Things My Daughter Taught Me
By Silver Spun Sand
- 3367 reads
My daughter taught me how to make sour-dough bread.
Or rather, ‘mind’ it for her when she went away. I was told to
nurture it, as one would a child. Feed the dough, daily.
To enhance its rising – talk to it, from time to time.
Crazy as it sounds, all these things I did! Except …
when she finally came to bake it – the loaf took a nose dive.
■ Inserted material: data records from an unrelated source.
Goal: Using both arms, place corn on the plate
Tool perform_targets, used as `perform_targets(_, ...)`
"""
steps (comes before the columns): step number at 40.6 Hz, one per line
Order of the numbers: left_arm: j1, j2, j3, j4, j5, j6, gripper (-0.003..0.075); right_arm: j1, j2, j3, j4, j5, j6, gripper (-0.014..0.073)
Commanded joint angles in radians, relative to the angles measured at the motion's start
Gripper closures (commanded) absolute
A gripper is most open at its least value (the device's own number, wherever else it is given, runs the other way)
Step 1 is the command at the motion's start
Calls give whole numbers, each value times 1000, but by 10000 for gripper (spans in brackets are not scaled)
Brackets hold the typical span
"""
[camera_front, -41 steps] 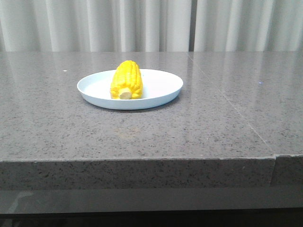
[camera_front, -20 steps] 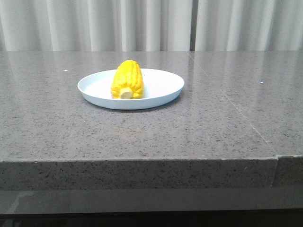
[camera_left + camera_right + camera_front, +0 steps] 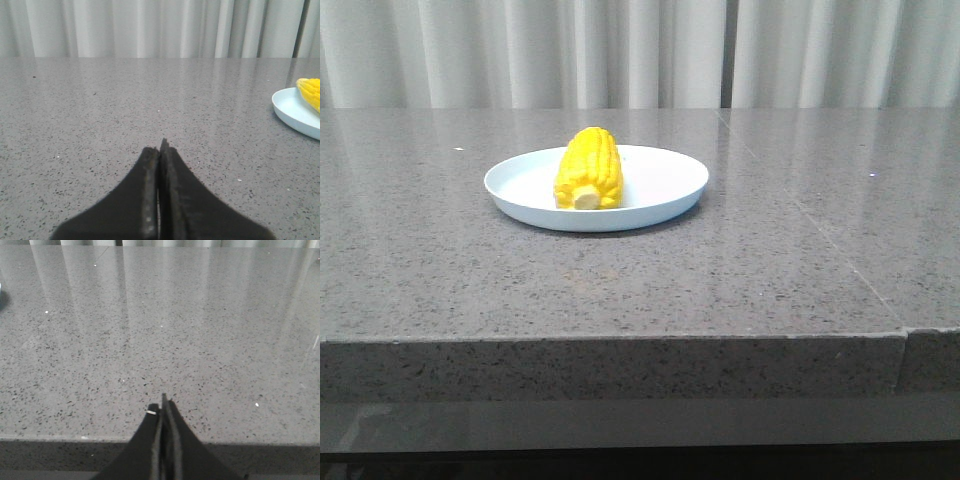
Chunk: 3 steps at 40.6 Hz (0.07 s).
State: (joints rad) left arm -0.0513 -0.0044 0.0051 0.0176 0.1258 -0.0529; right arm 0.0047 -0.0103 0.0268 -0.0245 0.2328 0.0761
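In your front view neither arm showed at all, and each wrist camera gave you only the dark wedge of its own pincer. From the left wrist, the plate was cut off at the picture's edge, with just a sliver of the corn showing on it; from the right wrist you could see neither of them. The speckled grey stone tabletop was glossy, carried a seam running back on its right side, and ended at pale pleated curtains. The corn lay on the pale blue-white plate, left of the plate's centre, its long axis running front to back: the pale stub end faced the camera and the rounded tip pointed toward the curtains. The left pincer had its fingers pressed together with nothing between them, low over bare tabletop and well apart from the plate. The right pincer was likewise pressed together on nothing, by the tabletop's near edge.
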Motion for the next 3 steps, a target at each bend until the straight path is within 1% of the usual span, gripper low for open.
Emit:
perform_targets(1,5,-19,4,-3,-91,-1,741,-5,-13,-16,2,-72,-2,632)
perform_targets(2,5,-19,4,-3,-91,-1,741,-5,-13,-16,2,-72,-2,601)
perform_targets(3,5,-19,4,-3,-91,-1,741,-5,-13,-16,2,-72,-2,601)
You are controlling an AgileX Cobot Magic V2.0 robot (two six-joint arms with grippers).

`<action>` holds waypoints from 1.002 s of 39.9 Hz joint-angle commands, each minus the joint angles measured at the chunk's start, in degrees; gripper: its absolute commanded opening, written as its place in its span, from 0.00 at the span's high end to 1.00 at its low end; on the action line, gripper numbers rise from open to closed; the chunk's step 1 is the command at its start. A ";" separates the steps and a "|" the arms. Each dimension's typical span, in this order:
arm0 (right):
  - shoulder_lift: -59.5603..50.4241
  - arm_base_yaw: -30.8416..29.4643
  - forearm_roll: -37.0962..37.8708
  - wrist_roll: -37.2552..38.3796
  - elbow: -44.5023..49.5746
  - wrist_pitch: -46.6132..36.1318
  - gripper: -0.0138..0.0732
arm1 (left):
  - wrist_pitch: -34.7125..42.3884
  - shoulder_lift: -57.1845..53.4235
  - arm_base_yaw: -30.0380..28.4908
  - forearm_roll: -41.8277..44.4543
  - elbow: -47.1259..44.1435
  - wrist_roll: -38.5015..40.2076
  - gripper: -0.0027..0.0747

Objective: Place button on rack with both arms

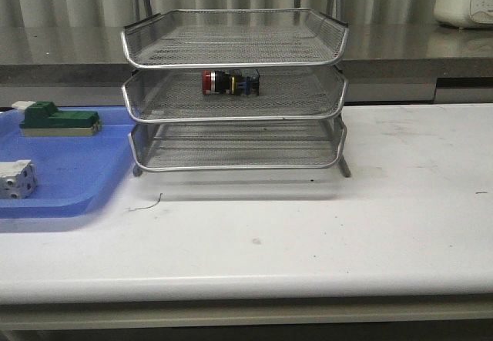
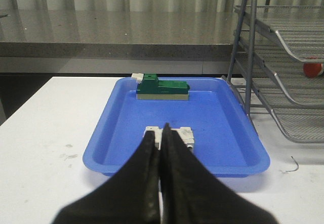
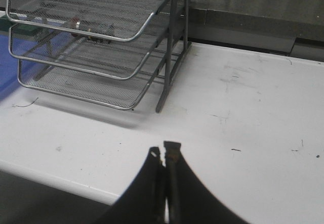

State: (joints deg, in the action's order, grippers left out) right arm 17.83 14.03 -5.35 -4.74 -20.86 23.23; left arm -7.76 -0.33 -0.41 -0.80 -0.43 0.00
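The button (image 1: 229, 82) is lying on its side on the middle shelf of the rack (image 1: 235, 62), with its red head pointing left. The left gripper (image 2: 161, 143) is hanging over the near edge of the blue tray (image 2: 116, 133), squeezed tight with nothing in it. The right gripper (image 3: 164, 155) is hanging over the white table (image 3: 243, 113), away from the rack, also squeezed tight and holding nothing.
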 commanded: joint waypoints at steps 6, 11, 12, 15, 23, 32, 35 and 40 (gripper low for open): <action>0.40 -0.30 -0.12 0.25 -1.30 -4.56 0.91 | 5.13 -1.32 -0.09 0.16 -0.57 0.42 0.99; 0.40 -0.30 -0.12 0.25 -1.18 -4.68 0.91 | 5.13 -1.32 -0.09 0.16 -0.57 0.42 0.99; 0.40 -0.30 0.06 0.00 -0.93 -5.39 0.91 | 5.13 -1.32 -0.09 0.16 -0.57 0.42 0.99; -0.39 -0.37 0.70 -1.52 1.16 -9.64 0.91 | 5.13 -1.32 -0.09 0.16 -0.57 0.42 0.99; -6.93 -1.35 0.84 -4.14 14.07 -22.80 0.91 | 5.13 -1.32 -0.09 0.16 -0.57 0.42 0.99; -16.84 -7.04 0.79 -4.14 22.09 -21.72 0.91 | 5.13 -1.32 -0.09 0.16 -0.57 0.42 0.99; -18.82 -8.91 0.79 -4.14 22.27 -19.28 0.91 | 5.13 -1.32 -0.09 0.16 -0.57 0.42 0.99; -19.33 -11.08 0.79 -4.14 22.27 -17.58 0.91 | 5.13 -1.32 -0.09 0.16 -0.57 0.42 0.99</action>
State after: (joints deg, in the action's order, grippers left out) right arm -0.51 4.20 -5.15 -8.28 1.62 8.82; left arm -7.76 -0.33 -0.41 -0.80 -0.43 0.00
Never was I asked to ‘bread-sit’ again!
She taught me, one can’t have too many vases, too many flowers;
the rudiments of how to literally ‘shop until I dropped’ and yet still
have time to lunch – the incurable shopaholic she was.
Showed me the ropes on how to give ‘the kiss of life’, with the aid
of her blow-up mannequin, ‘Resusci-Anne’. I laughed till I cried –
that Friday afternoon, long-since past.
How best to construct a compost heap; how to grow anything
and everything from seed. Made me appreciate the beauty
of common and garden weeds.
“After all,” she posed the question. “Isn’t a weed just a plant –
decides to grow in a place of its, not of our, choosing?” A glint
in those misty, grey-green eyes.
Taught me to savour, the everyday things of life; like walking
the dogs, watching the bats at dusk in her back garden.
Rescuing them from Eddy, her incorrigible cat!
That dying, like it or lump it, is an integral part of living; death’s
ominous shadow, a constant companion for twenty years. The rebel
that she was, it only spurred her on; her thirst for life, unquenchable.
And in her dying, she taught me to realise, I wouldn’t be remembered
for how clean my hall floor was. A thing she’d learned too late.
Or so she said. A message she spread, loud and clear.
She also taught me how to climb inside her mind. Her thoughts, mine;
gone – days of band-aids and kisses to make it better. The best
I could do was follow where she led …
And she led me well. On the island she found herself marooned upon,I practiced what she preached. Touch was her life-raft. Her art, explained explicitly, by her drifting off to sleep as I held her hand.
Were she a writer, she would have written a book; a diva – sung it straight from the heart. The star of her own reality TV show, given half a chance. Instead, she just did what she did best. Remained, and truly was, a teacher to the end.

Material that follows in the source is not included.